Humphries ‘over the moon’ after lifting World Youth Championship
Luke Humphries will head to December’s World Darts Championship as the World Youth champion after producing a clinical whitewashing of Adam Gawlas at Butlin’s Minehead Resort.
Humphries, who lifted ten Development Tour titles during his eight-year youth career, bowed out with a bang ahead of making the full-time switch to the senior circuit as of next year.
After coming through the 96-strong field in Wigan, denying the likes of Berry van Peer, Jeffrey de Zwaan and Keane Barry, Humphries was clinical in seeing off Czech youngster, Gawlas.
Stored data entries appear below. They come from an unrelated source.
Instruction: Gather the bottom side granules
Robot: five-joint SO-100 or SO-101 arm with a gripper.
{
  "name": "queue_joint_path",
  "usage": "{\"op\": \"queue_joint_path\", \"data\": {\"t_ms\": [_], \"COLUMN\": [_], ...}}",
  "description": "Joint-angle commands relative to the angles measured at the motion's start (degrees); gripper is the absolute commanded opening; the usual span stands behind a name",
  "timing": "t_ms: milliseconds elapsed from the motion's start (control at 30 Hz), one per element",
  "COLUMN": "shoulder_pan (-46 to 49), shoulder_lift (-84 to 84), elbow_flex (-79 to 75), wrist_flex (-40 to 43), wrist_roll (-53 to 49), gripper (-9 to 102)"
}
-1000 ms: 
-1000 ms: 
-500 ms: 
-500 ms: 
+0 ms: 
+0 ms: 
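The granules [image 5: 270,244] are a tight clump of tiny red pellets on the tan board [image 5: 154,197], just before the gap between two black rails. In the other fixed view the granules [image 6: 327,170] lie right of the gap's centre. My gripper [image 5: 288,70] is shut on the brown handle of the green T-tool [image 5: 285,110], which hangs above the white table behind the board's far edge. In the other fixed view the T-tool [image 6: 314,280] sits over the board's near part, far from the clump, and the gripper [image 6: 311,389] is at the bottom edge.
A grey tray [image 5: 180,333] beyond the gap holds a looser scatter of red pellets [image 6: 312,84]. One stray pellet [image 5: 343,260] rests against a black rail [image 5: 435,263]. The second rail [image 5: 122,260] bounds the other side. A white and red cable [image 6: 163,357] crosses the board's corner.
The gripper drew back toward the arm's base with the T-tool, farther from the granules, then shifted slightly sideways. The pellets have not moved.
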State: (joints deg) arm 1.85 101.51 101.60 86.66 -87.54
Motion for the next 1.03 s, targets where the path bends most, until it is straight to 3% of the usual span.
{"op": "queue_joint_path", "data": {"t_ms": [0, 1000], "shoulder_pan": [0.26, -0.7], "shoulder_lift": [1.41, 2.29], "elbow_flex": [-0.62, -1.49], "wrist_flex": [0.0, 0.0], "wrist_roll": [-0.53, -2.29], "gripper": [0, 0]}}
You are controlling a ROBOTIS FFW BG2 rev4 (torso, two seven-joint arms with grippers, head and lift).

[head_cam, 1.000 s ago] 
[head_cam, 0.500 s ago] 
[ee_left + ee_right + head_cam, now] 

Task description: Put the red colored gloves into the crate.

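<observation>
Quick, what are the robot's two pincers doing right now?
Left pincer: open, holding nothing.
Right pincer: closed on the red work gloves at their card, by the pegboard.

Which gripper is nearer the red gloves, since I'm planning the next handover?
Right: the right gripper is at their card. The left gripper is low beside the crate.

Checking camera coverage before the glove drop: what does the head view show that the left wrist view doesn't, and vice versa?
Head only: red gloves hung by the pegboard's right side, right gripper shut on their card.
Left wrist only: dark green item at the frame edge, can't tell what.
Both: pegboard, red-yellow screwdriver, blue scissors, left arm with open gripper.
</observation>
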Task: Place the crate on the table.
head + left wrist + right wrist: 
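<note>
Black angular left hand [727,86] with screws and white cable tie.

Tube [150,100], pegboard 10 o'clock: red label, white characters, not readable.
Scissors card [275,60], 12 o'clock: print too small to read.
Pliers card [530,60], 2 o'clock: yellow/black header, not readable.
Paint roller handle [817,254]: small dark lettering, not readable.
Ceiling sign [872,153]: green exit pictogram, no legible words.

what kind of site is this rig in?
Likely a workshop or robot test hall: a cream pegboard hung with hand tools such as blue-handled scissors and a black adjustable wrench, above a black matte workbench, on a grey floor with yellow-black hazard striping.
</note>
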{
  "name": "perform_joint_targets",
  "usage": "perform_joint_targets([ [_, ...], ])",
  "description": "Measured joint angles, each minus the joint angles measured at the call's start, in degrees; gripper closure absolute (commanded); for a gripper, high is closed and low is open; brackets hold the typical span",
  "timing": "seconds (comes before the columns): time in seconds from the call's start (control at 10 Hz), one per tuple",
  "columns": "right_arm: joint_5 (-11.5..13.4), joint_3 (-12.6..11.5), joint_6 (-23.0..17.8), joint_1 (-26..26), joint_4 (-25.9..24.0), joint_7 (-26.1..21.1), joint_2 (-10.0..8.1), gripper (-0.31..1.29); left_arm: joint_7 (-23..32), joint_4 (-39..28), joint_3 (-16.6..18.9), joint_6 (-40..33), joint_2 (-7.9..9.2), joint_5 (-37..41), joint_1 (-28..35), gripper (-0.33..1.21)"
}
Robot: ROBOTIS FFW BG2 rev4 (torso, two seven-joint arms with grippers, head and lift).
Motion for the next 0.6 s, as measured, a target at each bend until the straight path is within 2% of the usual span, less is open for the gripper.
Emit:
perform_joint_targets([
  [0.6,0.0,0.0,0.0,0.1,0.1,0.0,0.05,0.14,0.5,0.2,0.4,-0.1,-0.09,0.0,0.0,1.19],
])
17-year-old Gawlas first threw an arrow in February and reached the semi-finals in just his second PDC tournament in August, but the occasion seemingly got to the youngster in a one-sided final.
The 24-year-old, Humphries, boasted a 92.97 average, pinned three maximums and nailed 46 per cent of his attempts at the outer ring on his way to an emphatic triumph.
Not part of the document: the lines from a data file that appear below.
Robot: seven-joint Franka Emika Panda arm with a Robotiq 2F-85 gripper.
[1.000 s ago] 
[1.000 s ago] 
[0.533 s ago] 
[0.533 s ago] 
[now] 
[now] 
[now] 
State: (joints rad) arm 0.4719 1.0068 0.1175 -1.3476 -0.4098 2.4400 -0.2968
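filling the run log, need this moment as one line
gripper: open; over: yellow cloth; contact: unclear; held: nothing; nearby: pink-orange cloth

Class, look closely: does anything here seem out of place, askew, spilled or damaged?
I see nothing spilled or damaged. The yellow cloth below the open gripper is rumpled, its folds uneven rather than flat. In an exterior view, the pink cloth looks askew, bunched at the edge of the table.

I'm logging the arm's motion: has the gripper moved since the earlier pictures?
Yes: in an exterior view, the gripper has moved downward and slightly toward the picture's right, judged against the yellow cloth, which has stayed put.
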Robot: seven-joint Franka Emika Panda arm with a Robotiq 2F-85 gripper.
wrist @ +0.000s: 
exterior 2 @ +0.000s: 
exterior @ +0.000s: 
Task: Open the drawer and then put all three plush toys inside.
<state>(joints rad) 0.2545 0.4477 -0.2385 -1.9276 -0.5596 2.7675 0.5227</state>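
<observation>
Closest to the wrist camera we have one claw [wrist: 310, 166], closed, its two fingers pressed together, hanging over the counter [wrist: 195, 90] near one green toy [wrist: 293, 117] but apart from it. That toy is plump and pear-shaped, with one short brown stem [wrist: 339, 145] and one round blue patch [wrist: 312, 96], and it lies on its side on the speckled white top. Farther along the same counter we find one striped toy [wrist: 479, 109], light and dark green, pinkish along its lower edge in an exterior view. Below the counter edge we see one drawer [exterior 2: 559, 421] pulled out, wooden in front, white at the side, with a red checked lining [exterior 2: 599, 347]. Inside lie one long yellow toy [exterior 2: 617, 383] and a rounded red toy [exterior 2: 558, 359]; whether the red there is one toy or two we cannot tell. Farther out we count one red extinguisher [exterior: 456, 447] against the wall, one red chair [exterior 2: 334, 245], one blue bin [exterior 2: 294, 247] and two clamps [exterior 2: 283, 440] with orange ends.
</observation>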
Gawlas squandered multiple darts at double in the opening leg – which proved to be the only opportunities he would receive against the vivacious Englishman.
Back-to-back 17-darters and a 112 checkout was enough to hand Humphries a hefty 3-0 advantage, before a maximum opened the fourth leg for the Berkshire thrower.
After coming close to a blistering 161 outshot, Humphries kept his cool, pinning successive 14-darters to move on the cusp of his biggest win to date. Yet another maximum followed as well as a perfectly timed 136 to leave double tops – which he missed prior to nailing double ten to seal the deal.
“It’s been a dream of mine so I’m over the moon,” Humphries told pdc.tv. “In the last three years, in my opinion, I’ve been the best youth player and this has been a long time coming.
“There was a lot of pressure on me and I had to be ruthless. To win 6-0 is amazing and it was a great win for me. I played well but maybe the scoreline is a little bit harsh on Adam.
“He’s a great talent and it’s amazing to think that he’s only been playing the game for nine months, and I’d love to see where he is in five years.”
Humphries added: “This is my last ever youth tournament and it’s time to take the step up, but it’s a fitting end. It’s special to lift this trophy in my last ever youth tournament.
“I worked hard to win this and I think it’s my destiny to win this in my final year as a youth player. It’s my ambition now to be the first player to win the World Youth Championship and then the World Championship so the hard work starts now.”
Humphries becomes the first Englishman to lift the prestigious crown since Keegan Brown in 2014, having overcame a well-documented battle with anxiety throughout the year.